Neden, bu denli şıp severisin
Körmüsün; aşkı tanıyıp da, kafayı hiç mi yoramazsın?
Har-ı aşk ateşinde pişmeden, hoplayıp da durursun
Sevi tanımaz, kör cenderede bahtımı sıkar da kurutursun.
Bir anlık hırs mı?
Ne pahasına?
Bu öfke ne?
Her insanın, bir derdi de bu, emsali
Pire için, yorgan misali!
İnsan, hiç sırtını döner mi meleğim canına?
Gülüm;
Bunlar hainlikte kötü bir sürpriz, yıkıcı bir zulüm
Özlemde ki dudağının, isterik meserret hislerin ıslaklığında
Bin bir hazla, seni çılgın bir şevkte bırakmadım mı?

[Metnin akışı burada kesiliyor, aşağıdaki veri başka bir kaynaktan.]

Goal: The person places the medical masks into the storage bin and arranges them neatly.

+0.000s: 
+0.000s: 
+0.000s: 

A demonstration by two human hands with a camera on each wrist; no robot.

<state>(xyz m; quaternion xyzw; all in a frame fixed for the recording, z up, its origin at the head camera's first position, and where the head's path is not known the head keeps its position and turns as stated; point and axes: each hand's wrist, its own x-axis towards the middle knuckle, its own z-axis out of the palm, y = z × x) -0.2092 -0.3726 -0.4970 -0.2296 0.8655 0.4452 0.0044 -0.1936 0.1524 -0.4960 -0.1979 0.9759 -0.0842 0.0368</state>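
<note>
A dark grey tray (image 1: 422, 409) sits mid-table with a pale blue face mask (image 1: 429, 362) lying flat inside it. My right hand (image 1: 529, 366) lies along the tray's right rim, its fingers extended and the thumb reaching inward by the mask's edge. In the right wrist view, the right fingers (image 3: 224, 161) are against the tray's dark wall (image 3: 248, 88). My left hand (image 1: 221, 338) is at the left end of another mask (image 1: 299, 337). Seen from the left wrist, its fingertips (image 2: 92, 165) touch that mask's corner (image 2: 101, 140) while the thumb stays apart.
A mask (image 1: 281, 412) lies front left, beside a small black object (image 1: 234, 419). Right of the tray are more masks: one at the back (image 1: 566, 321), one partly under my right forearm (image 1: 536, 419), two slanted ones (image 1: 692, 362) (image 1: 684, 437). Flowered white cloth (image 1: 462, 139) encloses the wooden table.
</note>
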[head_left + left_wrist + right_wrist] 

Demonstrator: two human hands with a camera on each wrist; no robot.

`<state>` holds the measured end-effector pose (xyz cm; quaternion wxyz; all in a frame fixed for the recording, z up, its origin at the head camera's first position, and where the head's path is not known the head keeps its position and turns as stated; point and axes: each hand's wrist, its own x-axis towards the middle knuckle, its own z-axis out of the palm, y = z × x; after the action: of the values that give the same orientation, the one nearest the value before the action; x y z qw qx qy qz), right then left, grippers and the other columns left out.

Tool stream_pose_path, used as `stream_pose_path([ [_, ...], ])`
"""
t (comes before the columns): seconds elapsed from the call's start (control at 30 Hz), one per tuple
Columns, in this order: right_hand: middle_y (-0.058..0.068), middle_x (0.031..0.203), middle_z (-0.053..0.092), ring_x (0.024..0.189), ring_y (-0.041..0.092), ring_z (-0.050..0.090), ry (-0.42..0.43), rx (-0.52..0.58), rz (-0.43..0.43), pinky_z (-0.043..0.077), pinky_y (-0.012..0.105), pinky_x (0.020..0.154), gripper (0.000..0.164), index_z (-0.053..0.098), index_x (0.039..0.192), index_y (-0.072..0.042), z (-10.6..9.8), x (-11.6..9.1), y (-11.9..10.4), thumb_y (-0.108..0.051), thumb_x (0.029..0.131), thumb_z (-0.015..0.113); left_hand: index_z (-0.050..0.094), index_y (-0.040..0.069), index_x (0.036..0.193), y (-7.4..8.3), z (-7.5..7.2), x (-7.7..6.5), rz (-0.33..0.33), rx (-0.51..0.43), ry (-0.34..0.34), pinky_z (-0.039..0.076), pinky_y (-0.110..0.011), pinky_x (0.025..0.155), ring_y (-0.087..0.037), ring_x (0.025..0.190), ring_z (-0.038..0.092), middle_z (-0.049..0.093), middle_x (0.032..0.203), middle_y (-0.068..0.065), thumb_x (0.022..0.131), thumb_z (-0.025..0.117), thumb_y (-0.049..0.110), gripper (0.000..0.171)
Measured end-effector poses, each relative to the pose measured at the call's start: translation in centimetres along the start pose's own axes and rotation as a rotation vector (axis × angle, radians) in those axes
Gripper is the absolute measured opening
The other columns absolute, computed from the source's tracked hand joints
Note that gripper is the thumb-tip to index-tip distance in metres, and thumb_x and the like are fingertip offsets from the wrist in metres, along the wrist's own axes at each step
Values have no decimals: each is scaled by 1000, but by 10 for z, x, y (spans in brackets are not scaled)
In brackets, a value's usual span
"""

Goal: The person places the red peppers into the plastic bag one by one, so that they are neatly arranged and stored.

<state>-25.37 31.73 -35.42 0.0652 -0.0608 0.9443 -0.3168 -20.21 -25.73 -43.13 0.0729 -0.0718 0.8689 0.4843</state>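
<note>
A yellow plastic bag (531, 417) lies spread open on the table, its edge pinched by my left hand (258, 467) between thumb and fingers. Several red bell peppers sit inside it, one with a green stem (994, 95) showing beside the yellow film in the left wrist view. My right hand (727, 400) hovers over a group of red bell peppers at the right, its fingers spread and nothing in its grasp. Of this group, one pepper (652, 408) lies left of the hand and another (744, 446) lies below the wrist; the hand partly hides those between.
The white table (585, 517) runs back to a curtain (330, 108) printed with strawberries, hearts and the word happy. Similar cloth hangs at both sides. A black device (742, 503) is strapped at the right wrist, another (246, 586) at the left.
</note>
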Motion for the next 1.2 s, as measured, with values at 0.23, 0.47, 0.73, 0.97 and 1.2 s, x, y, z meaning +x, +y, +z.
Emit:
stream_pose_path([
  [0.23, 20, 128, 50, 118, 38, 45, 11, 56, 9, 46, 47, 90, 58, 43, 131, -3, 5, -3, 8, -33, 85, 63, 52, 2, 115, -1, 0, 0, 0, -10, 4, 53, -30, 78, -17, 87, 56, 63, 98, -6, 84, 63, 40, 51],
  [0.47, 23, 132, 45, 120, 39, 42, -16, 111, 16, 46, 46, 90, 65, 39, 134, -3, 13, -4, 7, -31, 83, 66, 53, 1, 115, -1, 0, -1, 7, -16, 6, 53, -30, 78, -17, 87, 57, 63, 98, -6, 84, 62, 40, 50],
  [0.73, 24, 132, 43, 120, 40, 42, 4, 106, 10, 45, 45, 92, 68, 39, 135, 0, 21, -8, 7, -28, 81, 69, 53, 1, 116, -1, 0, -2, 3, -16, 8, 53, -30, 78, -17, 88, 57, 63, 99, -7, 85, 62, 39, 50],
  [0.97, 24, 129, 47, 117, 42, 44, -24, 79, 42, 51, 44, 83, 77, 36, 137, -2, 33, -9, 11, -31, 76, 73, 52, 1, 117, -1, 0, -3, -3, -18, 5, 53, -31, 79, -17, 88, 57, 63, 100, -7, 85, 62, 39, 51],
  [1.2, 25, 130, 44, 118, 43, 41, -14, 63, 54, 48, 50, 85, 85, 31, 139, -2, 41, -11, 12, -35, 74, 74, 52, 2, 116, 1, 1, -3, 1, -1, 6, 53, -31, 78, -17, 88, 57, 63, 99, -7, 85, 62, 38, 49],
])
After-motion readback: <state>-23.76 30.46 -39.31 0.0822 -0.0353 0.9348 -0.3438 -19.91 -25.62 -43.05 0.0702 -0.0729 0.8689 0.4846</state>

Yumulmuş o kalbin, daha da açılmadı mı?
Ellerimin ve tüm iştiyaklarımın, his sıcaklığın da
Bu soğukluk da ne?
Ya bu vurdumduymaz halde ne, sadistçesine?
Bir tanem; sana verdiğim emekler de nerede?
Ya çektiğim acıların karşıtı, borç senetlerin de nerede?
Bu ne müsriflik?
İstersen; nankör bedeninin, o tafralı bulutunu yere indir
Burnun “Kaf” dağının doruğunda mıdır?
Bak bir bana, bu adam da kimdir?
İnimidir, cinimidir?
Olsun;
Duygusu körelmiş, ağılı canın sağ olsun
Deli divane gönlün, belki aşkı unutmak da ister
Gözlerinin okları; bedenimi şerha şerha ederde neden gider?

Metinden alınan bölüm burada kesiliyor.